• Assignment
In the listing below, find the line containing "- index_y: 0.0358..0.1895" and the line containing "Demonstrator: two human". Repeat exactly those two lines and every line between them, nothing more.

• Given information
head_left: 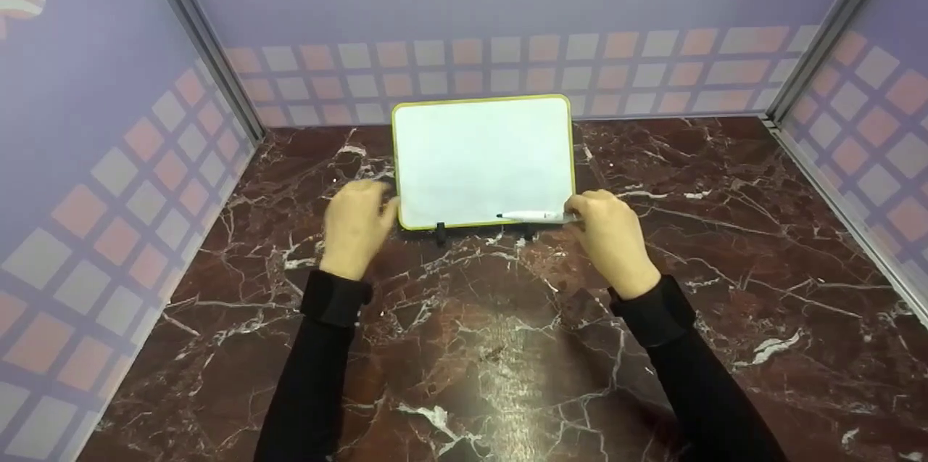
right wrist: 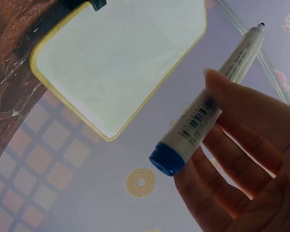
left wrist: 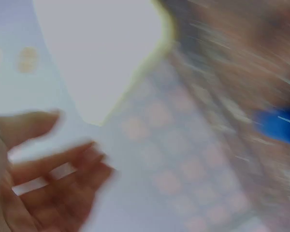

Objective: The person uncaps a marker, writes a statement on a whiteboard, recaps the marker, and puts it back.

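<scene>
A whiteboard [head_left: 482, 157] with a yellow rim stands propped on small black feet [head_left: 441, 233], its white face blank. My right hand [head_left: 607, 233] pinches a white marker [right wrist: 203, 108] between thumb and fingers beside the board's lower right corner. The marker's dark tip is bare and points left in the head view; its back end is blue. Just left of the board's lower left corner is my left hand [head_left: 355, 224], holding nothing, with thumb and fingers apart in the left wrist view. A blurred blue thing [left wrist: 280, 125] shows there too; its kind cannot be told.
The board stands on a dark red marbled tabletop [head_left: 464, 346]. A purple back wall [head_left: 478, 5] with pink and white squares rises behind it. Similar side walls [head_left: 87, 179] close off left and right, with grey metal posts [head_left: 210, 48] in the corners.
</scene>
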`<action>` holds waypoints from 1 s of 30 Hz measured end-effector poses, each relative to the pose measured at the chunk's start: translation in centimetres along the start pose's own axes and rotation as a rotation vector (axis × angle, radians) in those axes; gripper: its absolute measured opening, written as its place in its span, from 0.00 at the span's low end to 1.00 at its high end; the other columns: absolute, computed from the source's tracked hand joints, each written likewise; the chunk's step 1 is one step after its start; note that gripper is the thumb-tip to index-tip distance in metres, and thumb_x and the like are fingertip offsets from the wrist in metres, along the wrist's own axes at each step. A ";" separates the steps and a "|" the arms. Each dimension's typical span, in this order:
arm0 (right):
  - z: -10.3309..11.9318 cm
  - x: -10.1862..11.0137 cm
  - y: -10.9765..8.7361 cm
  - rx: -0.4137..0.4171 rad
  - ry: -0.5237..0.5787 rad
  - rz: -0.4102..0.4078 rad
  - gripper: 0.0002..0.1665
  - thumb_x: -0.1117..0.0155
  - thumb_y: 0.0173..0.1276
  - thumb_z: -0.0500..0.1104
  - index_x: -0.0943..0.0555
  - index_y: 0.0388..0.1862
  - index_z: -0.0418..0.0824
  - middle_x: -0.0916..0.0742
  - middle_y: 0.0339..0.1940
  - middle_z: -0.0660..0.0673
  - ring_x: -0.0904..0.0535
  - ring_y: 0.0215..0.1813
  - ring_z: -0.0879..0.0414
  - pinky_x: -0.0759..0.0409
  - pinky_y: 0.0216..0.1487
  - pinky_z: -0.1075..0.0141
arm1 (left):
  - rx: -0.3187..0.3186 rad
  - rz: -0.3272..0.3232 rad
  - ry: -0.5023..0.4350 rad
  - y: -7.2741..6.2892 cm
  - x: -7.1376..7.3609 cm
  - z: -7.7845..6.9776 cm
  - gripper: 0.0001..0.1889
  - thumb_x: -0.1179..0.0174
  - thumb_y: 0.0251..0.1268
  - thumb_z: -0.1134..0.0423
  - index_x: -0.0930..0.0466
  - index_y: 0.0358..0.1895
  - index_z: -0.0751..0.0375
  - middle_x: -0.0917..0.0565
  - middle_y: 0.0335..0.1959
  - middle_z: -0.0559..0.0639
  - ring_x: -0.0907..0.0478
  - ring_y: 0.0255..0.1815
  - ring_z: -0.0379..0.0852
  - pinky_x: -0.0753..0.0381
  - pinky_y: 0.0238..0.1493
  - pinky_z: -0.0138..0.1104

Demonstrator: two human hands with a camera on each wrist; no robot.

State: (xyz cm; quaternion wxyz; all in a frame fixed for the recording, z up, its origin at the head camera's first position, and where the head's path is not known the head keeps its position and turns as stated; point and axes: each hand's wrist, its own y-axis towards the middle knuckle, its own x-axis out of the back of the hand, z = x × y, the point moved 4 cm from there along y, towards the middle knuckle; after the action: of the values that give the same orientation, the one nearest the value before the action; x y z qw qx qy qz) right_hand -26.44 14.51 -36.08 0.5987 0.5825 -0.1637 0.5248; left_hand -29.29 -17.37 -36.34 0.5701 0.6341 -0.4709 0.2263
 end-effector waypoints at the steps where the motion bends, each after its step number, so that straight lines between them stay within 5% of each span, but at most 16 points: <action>1: 0.2 -0.1 0.0 0.012 -0.004 -0.001 0.08 0.23 0.53 0.33 0.16 0.31 0.36 0.12 0.32 0.39 0.17 0.38 0.41 0.17 0.38 0.49 | -0.086 -0.008 -0.038 0.0 0.3 -1.5 0.14 0.36 0.66 0.58 0.15 0.45 0.67 0.13 0.45 0.62 0.16 0.48 0.60 0.18 0.55 0.50; 3: 0.6 -0.3 -0.1 0.035 -0.003 -0.004 0.08 0.23 0.53 0.35 0.16 0.30 0.37 0.13 0.31 0.40 0.17 0.37 0.42 0.17 0.37 0.49 | -0.245 -0.006 -0.106 -0.4 0.5 -4.4 0.15 0.37 0.66 0.59 0.16 0.48 0.66 0.13 0.48 0.61 0.17 0.52 0.58 0.21 0.62 0.49; 6: 1.3 -0.7 -0.3 0.075 -0.003 -0.013 0.08 0.23 0.53 0.36 0.15 0.30 0.37 0.13 0.29 0.41 0.18 0.35 0.45 0.17 0.36 0.51 | -0.397 0.022 -0.156 -1.4 -0.1 -7.7 0.17 0.37 0.65 0.57 0.17 0.51 0.65 0.13 0.50 0.58 0.17 0.52 0.55 0.22 0.63 0.47; 11: 2.6 -1.3 -0.7 0.157 -0.036 -0.037 0.08 0.23 0.52 0.37 0.14 0.30 0.36 0.13 0.29 0.42 0.19 0.35 0.47 0.16 0.37 0.56 | -0.513 0.041 -0.169 -2.9 -2.1 -10.6 0.20 0.32 0.60 0.56 0.17 0.52 0.63 0.13 0.48 0.54 0.17 0.50 0.50 0.20 0.60 0.43; 24: 4.3 -2.4 -0.6 0.424 -0.044 -0.143 0.10 0.22 0.48 0.34 0.14 0.30 0.38 0.12 0.32 0.45 0.19 0.42 0.49 0.17 0.49 0.60 | -0.465 0.073 -0.233 -4.4 -4.8 -11.3 0.10 0.32 0.62 0.64 0.14 0.45 0.62 0.12 0.38 0.52 0.16 0.41 0.48 0.18 0.52 0.42; 27: 3.9 -2.5 -0.2 0.378 0.053 -0.135 0.24 0.20 0.45 0.34 0.15 0.45 0.37 0.13 0.45 0.40 0.20 0.54 0.42 0.21 0.62 0.52 | -0.442 0.067 -0.245 -4.2 -4.8 -11.1 0.07 0.32 0.61 0.65 0.14 0.42 0.62 0.12 0.35 0.53 0.16 0.38 0.48 0.18 0.50 0.42; 30: 3.0 -2.6 0.4 0.206 0.256 -0.088 0.50 0.16 0.42 0.40 0.26 0.67 0.38 0.22 0.63 0.34 0.30 0.66 0.37 0.31 0.71 0.43 | -0.402 0.035 -0.264 -4.0 -4.6 -10.8 0.08 0.32 0.61 0.66 0.14 0.41 0.63 0.11 0.35 0.53 0.16 0.36 0.48 0.17 0.50 0.43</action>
State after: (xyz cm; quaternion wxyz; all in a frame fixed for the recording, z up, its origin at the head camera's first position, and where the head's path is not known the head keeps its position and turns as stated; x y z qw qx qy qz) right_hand -26.56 10.70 -37.22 0.5739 0.5760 -0.0059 0.5821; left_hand -25.28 -6.08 -39.45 0.6142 0.5236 -0.5880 0.0529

• Task solution
  - index_y: 0.0358..0.1895
  - index_z: -0.0751..0.0375
  - middle_x: -0.0917..0.0565
  - middle_y: 0.0335..0.1959
  - middle_z: -0.0559..0.0639
  - ring_x: -0.0907..0.0478
  - ring_y: 0.0255..0.1815
  - ring_z: -0.0379..0.0852
  - pinky_x: -0.0753..0.0381
  - pinky_y: 0.0238..0.1493
  - pinky_z: -0.0138..0.1104

Demonstrator: two human hands with a camera on each wrist; no robot.

This exercise requires no further response.